Vulnerabilites identified by security scanning solution
dvanadrichem-evs opened this issue · comments
The following items came up in our scan report against image mcr.microsoft.com/azure-application-gateway/kubernetes-ingress:1.8.1(sha256:c11ad8d2fa1fb3cf67fea195c6c2569ee615ac3f6000e05e8fa0f8975379e9c4):
| Package | Current Version | Upgrade To | Vulnerabilities Fixed |
|---|---|---|---|
| stdlib | go1.23.6 | 1.23.8 | CVE-2025-22871 (Critical) |
| glibc | 2.35 | 0:2.35-7.cm2 | CVE-2022-23219 (Critical), CVE-2022-23218 (Critical), CVE-2024-33602 (High), CVE-2024-33601 (High), CVE-2024-33599 (High), CVE-2023-5156 (High), CVE-2023-4911 (High), CVE-2021-43396 (High), CVE-2021-3998 (High), CVE-2021-38604 (High), CVE-2024-33600 (Medium), CVE-2023-4806 (Medium) |
| openssl | 1.1.1k | 0:1.1.1k-31.cm2 | CVE-2022-2068 (Critical), CVE-2022-1292 (Critical), CVE-2021-3711 (Critical), CVE-2024-4741 (High), CVE-2023-0286 (High), CVE-2022-0778 (High), CVE-2021-3712 (High), CVE-2023-3817 (Medium), CVE-2023-3446 (Medium), CVE-2023-2650 (Medium), CVE-2023-0466 (Medium), CVE-2023-0465 (Medium), CVE-2022-2097 (Medium), CVE-2021-4160 (Medium) |
While I am sure you are aware of these, I did not see any issues mentioning them so I figured I'd create one.

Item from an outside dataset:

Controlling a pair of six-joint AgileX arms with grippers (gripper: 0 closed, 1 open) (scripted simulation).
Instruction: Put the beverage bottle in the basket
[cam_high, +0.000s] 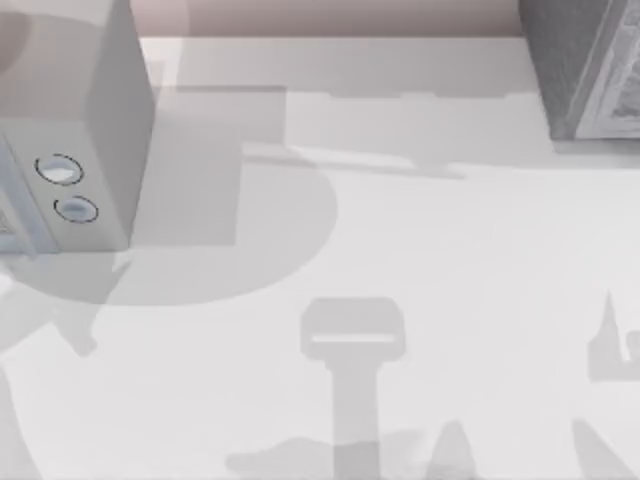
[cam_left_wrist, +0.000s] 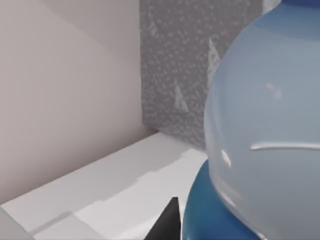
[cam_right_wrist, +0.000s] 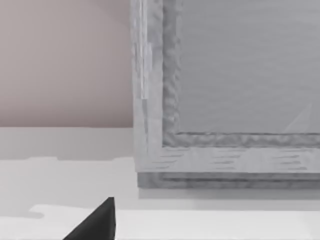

Please upgrade the controller to v1.9.1: https://github.com/Azure/application-gateway-kubernetes-ingress/releases/tag/1.9.1
We are using this through the AGIC add-on, and the deployment has label kubernetes.azure.com/managedby: aks. Am I correct in my understanding that this means it will be automatically updated to 1.9.1?
Cluster automatic updates via schedule are also enabled.
Add-on has a separate release process that is a bit slower. I would estimate it to be available in June.